Chivalry died so feminism could live
Gender equality, for example. Gone are the days when a gentleman would pull out a chair for a lady or walk on the outside of the sidewalk to protect her from mud and rogue horses.

Chivalry died so feminism could live. No one expects the modern Danish man to take off his costly high-performance all-weather rain jacket and put it over a puddle so a lady can walk across without dampening her feet.

She has her own costly high-performance all-weather rain jacket, and probably some spiffy high-performance waterproof boots to match.

Gender equality is why it is considered polite in Denmark for couples to split the bill on first dates. It is courteous to make the lady pay for her own hamburger. This shows that a Danish man respects her autonomy and earning power.

It’s also why some Danish women enjoy dating non-Danish men.

A gender divide on the bus
I find there still is a gender divide when it comes to giving up your seat for the elderly on public transport, however. Old ladies are quite pleased when you give up your seat for them – in fact, they often demand it.

Older men, by contrast, can get rather huffy when you offer your seat, because they like to think of themselves as still quite vital and handsome, in a Sean Connery kind of way.

I have learned to avoid offering men seats unless they are using a cane or wearing a long, 1960s style dark raincoat, the universal sign of a man who is extremely old and owns it.

Respecting people’s time
Another important part of contemporary Danish etiquette is respecting people’s time.

Everyone in Denmark is extremely busy or likes to think that they are. That’s why turning up to appointments on time is so important. Not just in a business context, but in a social context.

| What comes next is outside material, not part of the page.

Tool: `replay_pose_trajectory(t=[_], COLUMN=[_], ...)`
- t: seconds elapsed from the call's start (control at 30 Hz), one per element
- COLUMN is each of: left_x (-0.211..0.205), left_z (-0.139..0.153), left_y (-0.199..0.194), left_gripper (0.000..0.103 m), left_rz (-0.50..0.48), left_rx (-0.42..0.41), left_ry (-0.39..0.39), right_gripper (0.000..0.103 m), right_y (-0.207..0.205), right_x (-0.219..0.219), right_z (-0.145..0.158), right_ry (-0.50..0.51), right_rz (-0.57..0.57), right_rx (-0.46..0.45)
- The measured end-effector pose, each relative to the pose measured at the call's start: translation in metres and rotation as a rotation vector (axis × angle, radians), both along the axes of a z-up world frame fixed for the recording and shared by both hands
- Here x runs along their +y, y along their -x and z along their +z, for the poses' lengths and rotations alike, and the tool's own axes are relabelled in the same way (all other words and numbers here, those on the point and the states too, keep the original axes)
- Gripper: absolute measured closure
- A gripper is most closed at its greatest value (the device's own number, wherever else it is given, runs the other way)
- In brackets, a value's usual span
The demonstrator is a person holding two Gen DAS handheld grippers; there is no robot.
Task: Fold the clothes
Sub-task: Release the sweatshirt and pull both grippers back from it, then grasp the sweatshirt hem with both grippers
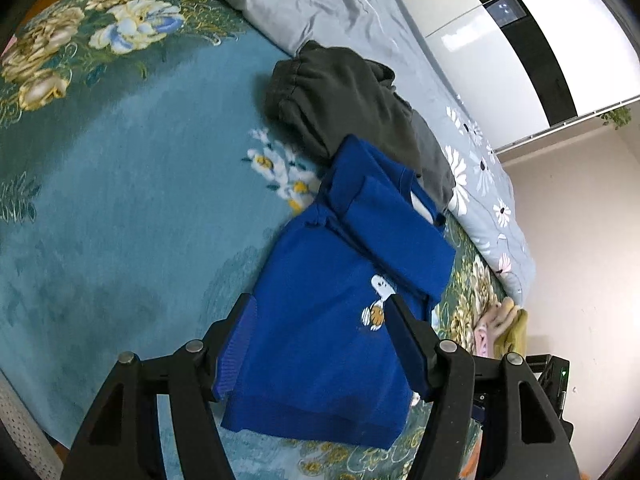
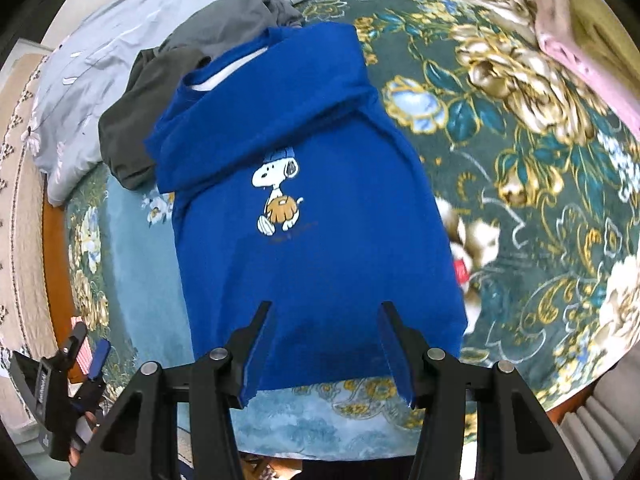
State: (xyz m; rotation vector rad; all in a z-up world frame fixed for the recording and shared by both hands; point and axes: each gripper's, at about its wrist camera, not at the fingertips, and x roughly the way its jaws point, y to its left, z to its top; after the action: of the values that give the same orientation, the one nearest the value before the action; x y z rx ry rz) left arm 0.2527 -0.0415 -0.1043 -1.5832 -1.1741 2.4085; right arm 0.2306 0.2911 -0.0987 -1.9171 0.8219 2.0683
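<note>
A blue sweater [image 2: 320,216] is lying on the flowered bed [image 1: 120,208]; both claws, left [image 1: 324,344] and right [image 2: 324,344], are hanging apart above its hem

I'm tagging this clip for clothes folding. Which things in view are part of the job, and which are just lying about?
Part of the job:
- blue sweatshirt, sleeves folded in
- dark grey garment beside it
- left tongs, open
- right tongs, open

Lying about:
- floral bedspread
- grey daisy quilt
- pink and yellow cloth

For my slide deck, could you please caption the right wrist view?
Open right gripper above the hem of a blue sweatshirt, sleeves folded in, on a floral bedspread.
</note>
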Motion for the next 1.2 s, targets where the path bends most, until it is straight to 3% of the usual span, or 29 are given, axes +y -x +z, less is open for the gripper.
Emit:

I’ll never forget the time I planned a 7pm dinner party on a chilly winter night. I happened to look out the window at 6:55 and was surprised to see all of my guests sitting in their cars, with the heat running, ready to push my doorbell at precisely 7pm but not a minute before.

This social punctuality is a shock for many internationals, whose own version of politeness is to be “fashionably late”. Even in New York City, where I lived before moving to Denmark, an 8pm start time suggests that you should turn up at 845 or so.

If you turn up at 8pm for that New York appointment, you will encounter a host or hostess with wet hair, wearing sweats, still folding the napkins and putting them on the table.

Turn up at 845 in Denmark, by contrast, and you will get a burned dinner and a boiling mad host.

Booking in advance
Another part of Danish social etiquette is booking your engagements very far in advance. Internationals always gasp when I tell them that mid-October is already far too late to invite your Danish friends to a Christmas party.

And once booked, an appointment is a nearly sacred obligation. Even if the date is months in advance, you simply turn up at that date and time without ever needing to reconfirm.

You don’t cancel unless you’re sick, you have a family emergency, or there is some kind of natural disaster like a hurricane.

It’s considered very poor form to cancel just because you got a better offer, or because your team just made the playoffs and the game is on TV, or worst of all that you are simply too busy. This would rudely suggest that you are busier than the person you cancelled on, or at least think you are.

When time management goes out the window
Of course, once you sit down at a Danish dinner table, time management goes out the window.

You’re expected to spend hours talking, eating a bit, drinking a lot, and talking some more. Being in the moment and enjoying the other guests’ company is hygge.

And prioritizing friends and family for a short time above the cares and stresses of all the other stuff you need to get done is the highest form of Danish politeness.

This column originally ran in the Danish tabloid BT on October 9, 2019.

Hear all our How to Live in Denmark podcasts on Spotify and on Apple Podcasts (iTunes).

In the Media

Tips for Working with Americans in Børsen

In a recent edition of the Danish business newspaper Børsen, Kay Xander Mellish offered seven “Tips for Working with Americans“.

“I hear it again and again when I speak to my clients who deal with American colleagues, customers and suppliers: We thought the cultures were pretty much alike, but they’re not,” Kay writes in Danish.

“The US is a high-risk, high-reward culture that can seem both exhilarating and cruel to a Dane raised on social cohesion, trust, and safety. And American business culture reflects both the excitement and energy and unforgiving nature of American life.”

Tips for working with Americans
In the Børsen article, Kay offers several tips from her new book Working with Americans: Tips for Danes.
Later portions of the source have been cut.